With 20 smartphone users worldwide to every hungry child, Stricker points out that the potential is “enormous”.

Cautiously optimistic

During a four-month trial in Germany, Austria and Switzerland, some 120,000 people downloaded the app, raising more than $850,000 US dollars (€790,000) for school children in Lesotho. The programme effectively closed the hunger gap for every one of the country’s 1.7 million under-fed children.

“We were overwhelmed,” Stricker says. “A lot more people were using it than we thought.”

Nonetheless, Stricker is cautiously optimistic. Not every user around the world will donate $7 over the course of four months, as those in German-speaking Europe did. Also, his team is expecting there to be an initial “hype,” which will later stabilise as happened with the test.

But for those in the Zaatari camp, which will be the only beneficiary of the app initially, its launch is hoped to prove a pivotal point for Syrian refugees.

UN aid worker Nasreddine Touaibia, who has been at Zaatari since 2012, says that keeping children fed is not only about their survival, but the future of Syria.

Speaking to FRANCE 24 from the camp, Touaibia explained that if children are not being fed, their parents become desperate and are more likely to send them out to work in order to contribute to the household, thereby depriving them of crucial years of learning.

“We need to remember that this generation of Syrians are the ones who will be rebuilding Syria when it is safe to go back,” he said, stressing the importance of education. To try to keep kids in school, the WFP has started handing out meals at school, rather than only through parents. Initial results a 20% boost in attendance, Touaibia said.

Fresh start

The app could prove a crucial boon to the WFP at a time when a string of major scandals has tarnished the UN’s reputation. A BBC report published in October revealed painful inefficiencies in the WFP funding process, leaving donors wary of a flawed system.
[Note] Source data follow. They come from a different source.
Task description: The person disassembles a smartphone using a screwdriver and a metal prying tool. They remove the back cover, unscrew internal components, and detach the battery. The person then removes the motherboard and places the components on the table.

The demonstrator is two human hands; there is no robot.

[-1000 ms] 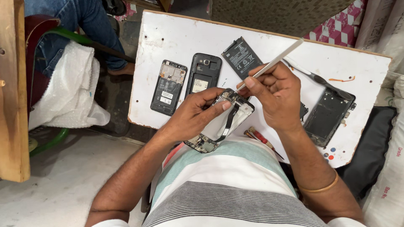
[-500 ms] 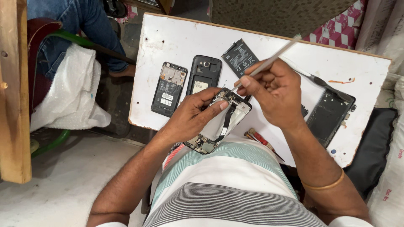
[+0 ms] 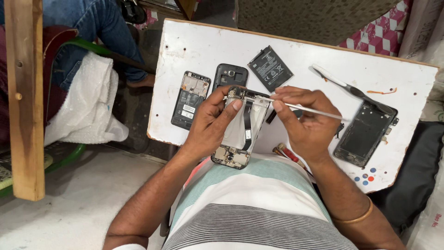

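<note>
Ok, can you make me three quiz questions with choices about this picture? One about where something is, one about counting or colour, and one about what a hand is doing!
1. Where does the loose black battery lie?
A. On the white board, beyond the hands
B. On the floor
C. On the striped shirt

2. How many opened phones lie flat on the board, not counting the one being held?
A. One
B. Three
C. Five

3. What is the right hand doing?
A. Resting empty on the board
B. Pinching a thin metal tool
C. Holding the battery

Answers:
1 A, the battery sits on the white board above the hands.
2 B, two lie left and one right.
3 B, the thin metal tool is pinched in its fingers, tip at the opened phone that the left hand grips.
</note>
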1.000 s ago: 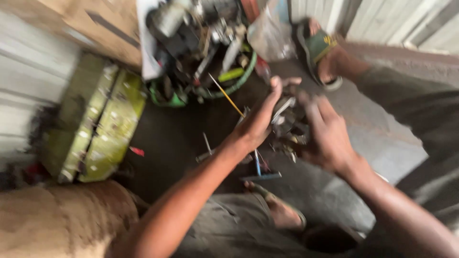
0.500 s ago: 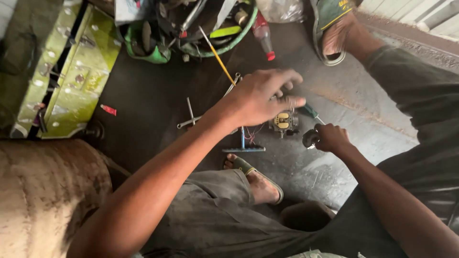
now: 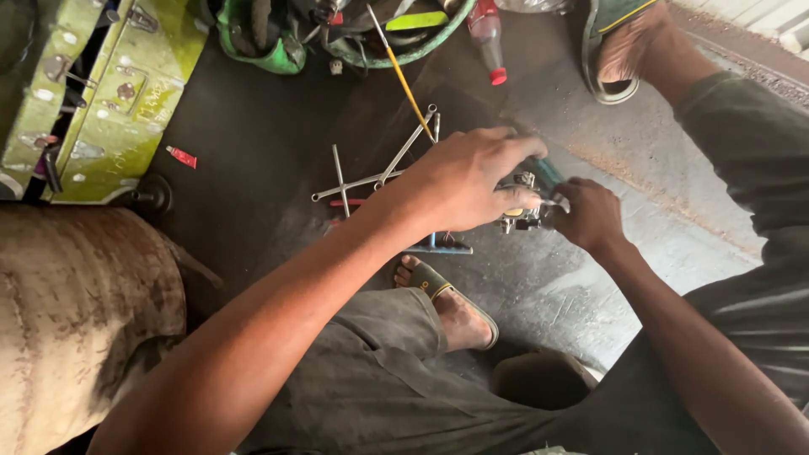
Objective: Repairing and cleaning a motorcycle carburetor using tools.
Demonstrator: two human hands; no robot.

ShareTheMeal, which promises to transform 90 percent of the money sent through the app into real food, is part of a series of new initiatives designed to counter any sense of distance between donor and receiver, which could encourage those eager to help.
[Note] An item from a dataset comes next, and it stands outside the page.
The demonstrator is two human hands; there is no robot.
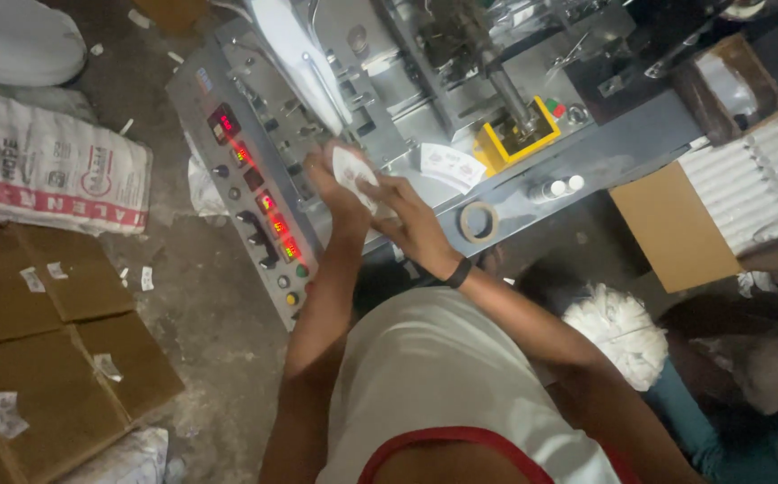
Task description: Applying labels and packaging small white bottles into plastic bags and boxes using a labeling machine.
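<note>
Two hands meet in front of a grey machine (425, 116) with red lights. The left hand (331, 184) and the right hand (411, 220) both pinch a small white packet (351, 170) between their fingers, just beside the control panel (250, 179). A tape roll (479, 221) lies near the right hand.

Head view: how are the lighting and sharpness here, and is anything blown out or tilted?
Head view: dim overall, dark at the right edge; the red displays on the control panel glow and smear; the white packet between the left hand and right hand is pale and soft, its print unreadable; the whole frame is tilted; the cardboard boxes are fairly clear.
</note>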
Campbell is hoping that the app will “build linkages between those people in more fortunate parts of the world with those who are living in more troubled areas", something which Stricker believes will keep users coming back to the app. While linking one user to one family would be a wasteful process, Stricker hopes that featuring certain families on the app will satisfy a donor’s need to see where their money is going, in a way that traditional campaigns have failed to do.
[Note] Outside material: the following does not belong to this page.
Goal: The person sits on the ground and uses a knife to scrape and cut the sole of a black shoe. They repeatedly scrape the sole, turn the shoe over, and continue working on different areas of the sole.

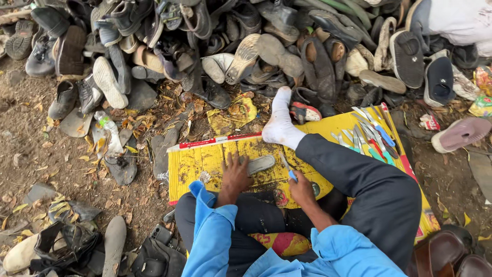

Another new scheme, “Lifeline Appeal”, allows donors to send money directly into the bank accounts of needy Syrian families, cutting out overhead charges completely (with the exception of a 2 percent bank charge). Refugees can also withdraw money from iris-equipped ATMs, which identifies them by scanning their eyes. These innovations, as Touaibia puts it, “allows refugees to take charge of their own lives and to live with more dignity”. Some 25,000 families have already benefited from the technology.

The WFP’s efforts to keep the refugees of Zaatari in place go beyond their own needs, but look to the future of Syria, too. Western nations recognise that if refugees stay near to Syria, they are more likely to return to the country and help to rebuild it. For those in the field, it is crucial to make their lives in the camp as painless as possible, not only in the hope of preventing them from attempting a perilous journey into Europe.

However, both the app's donors and beneficiaries recognise such initiatives as a sticking plaster. “This app is not going to solve all our problems,” Stricker says. “We know that the suffering of these children will only be truly alleviated when we get a political solution to the Syrian conflict.”